In this talk, George makes the case that we do need new leaders, not just new laws, to bring us out of the corporate crisis. He persuasively demonstrates that authentic leaders of mission-driven companies will create far greater shareholder value than financially oriented companies. Bill presents a tested guide for character-based leaders and all those who have a stake in the integrity and success of our corporations.
Speaker Bill George talks about his personal views in this inte
Bill George talks about his personal views in this interesting capitalism speech. George explains that he is a believer in capitalism, and has no problem with outsourcing jobs. In fact, the idea of working with experts from all over the world excites him.
George admires companies that find skilled people from other countries. He doesn’t believe in criticizing these kinds of actions in business. He discusses the idea of compassionate capitalism. George says that corporations can improve rough situations in other countries, such as poverty or economic self-sufficiency, through outsourcing.

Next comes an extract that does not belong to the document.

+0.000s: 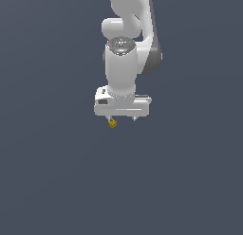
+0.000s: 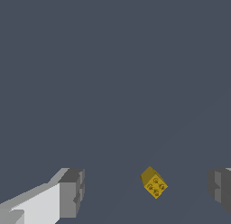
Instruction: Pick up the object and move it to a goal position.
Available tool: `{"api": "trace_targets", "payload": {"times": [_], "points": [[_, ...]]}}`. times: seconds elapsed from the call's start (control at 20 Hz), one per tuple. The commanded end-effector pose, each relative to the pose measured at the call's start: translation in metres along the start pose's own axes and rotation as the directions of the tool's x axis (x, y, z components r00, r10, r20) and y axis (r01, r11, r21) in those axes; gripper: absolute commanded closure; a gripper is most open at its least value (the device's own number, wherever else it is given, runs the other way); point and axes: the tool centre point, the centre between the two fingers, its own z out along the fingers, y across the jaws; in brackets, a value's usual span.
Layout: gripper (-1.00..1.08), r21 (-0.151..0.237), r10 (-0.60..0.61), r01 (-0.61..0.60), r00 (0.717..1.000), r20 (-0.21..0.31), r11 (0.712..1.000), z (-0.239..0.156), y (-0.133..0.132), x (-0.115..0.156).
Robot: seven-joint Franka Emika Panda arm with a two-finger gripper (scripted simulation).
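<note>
The white gripper [image 1: 123,119] points straight down, its jaws spread wide and holding nothing. The block [image 1: 112,123] — tiny, yellow-gold, with darker marks — sits just below the finger on the exterior view's left. In the wrist view the block [image 2: 154,183] lies in the gap between the two grey fingertips [image 2: 72,191], turned at an angle and apart from both. It seems to rest on the flat dark grey surface [image 1: 57,182], though no edge or shadow confirms contact. The arm [image 1: 124,63] rises above — white with grey joints.
</note>
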Motion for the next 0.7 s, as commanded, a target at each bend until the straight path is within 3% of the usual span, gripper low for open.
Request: {"api": "trace_targets", "payload": {"times": [0.0, 0.65], "points": [[-0.92, 0.0, 0.0, 0.0, 1.0, 0.0, 1.0, 0.0, 0.0, 0.0], [-0.92, 0.0, 0.04, -0.04, 0.999, -0.003, 0.999, -0.011, 0.018, 0.0]]}}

George states that compassionate capitalism must include fairness, decency, transparency and honesty. However, George does acknowledge that capitalism can cause harm under certain circumstances. According to George, this creates the need for authentic business leaders, rather than people who are only motivated by money.
Harvard Business School Professor and former Medtronic CEO Bill George advises leaders to stay in touch in this employee relationships speech. It is often very hard for leaders of large organizations to maintain relationships with employees at all levels, however George believes that this is the key to the success of a business.
The problem with many companies now is there is way too much administration and layers, and George believes we need to remove this in order to place the emphasis on the people who can build a company. One of the examples George provides is with his own experience running Medtronic, where everyone ate lunch together. This small action brought people together, unlike so many big offices where people do not even speak to those on a different floor.
Leaders should always be talking about the mission and values of a company. Even though they may sound like a broken record it is what resonates with people. Bill George concludes the employee relationships keynote by highlighting how successful leaders are on the floor with their troops.
Bill George is senior fellow at Harvard Business School, where he has taught leadership since 2004. He is the author of four best-selling books: 7 Lessons for Leading in Crisis, True North, Finding Your True North, and Authentic Leadership, as well True North Groups. His newest book, Discover Your True North, was published in August of 2015 along with its companion workbook, The Discover Your True North Fieldbook.
Mr. George is the former chairman and chief executive officer of Medtronic. He joined Medtronic in 1989 as president and chief operating officer, was chief executive officer from 1991-2001, and board chair from 1996-2002. Earlier in his career, he was a senior executive with Honeywell and Litton Industries and served in the U.S. Department of Defense.
Mr. George currently serves as a director of Goldman Sachs, The Mayo Clinic, and Minnesota’s Destination Medical Center Corporation. He has served recently on the boards of ExxonMobil, Novartis, and Target Corporation. He is currently a trustee of World Economic Forum USA, and has served as board chair for Allina Health System, Abbott-Northwestern Hospital, United Way of the Greater Twin Cities, and Advamed.
In April 2014 the Franklin Institute awarded him the Bower Award for Business Leadership. He was elected to the National Academy of Engineering in 2012. He has been named one of “Top 25 Business Leaders of the Past 25 Years” by PBS; “Executive of the Year-2001” by the Academy of Management; and “Director of the Year-2001-02” by the National Association of Corporate Directors. Mr. George is a CNBC Contributor and has made frequent appearances on television and radio.
He received his BSIE with high honors from Georgia Tech, his MBA with high distinction from Harvard University, where he was a Baker Scholar, and honorary PhDs from Georgia Tech, Mayo Medical School, University of St. Thomas, Augsburg College and Bryant University. During 2002-03 he was professor at IMD International and Ecole Polytechnique in Lausanne, Switzerland, and executive-in-residence at Yale School of Management.
He and his wife Penny reside in Minneapolis, Minnesota.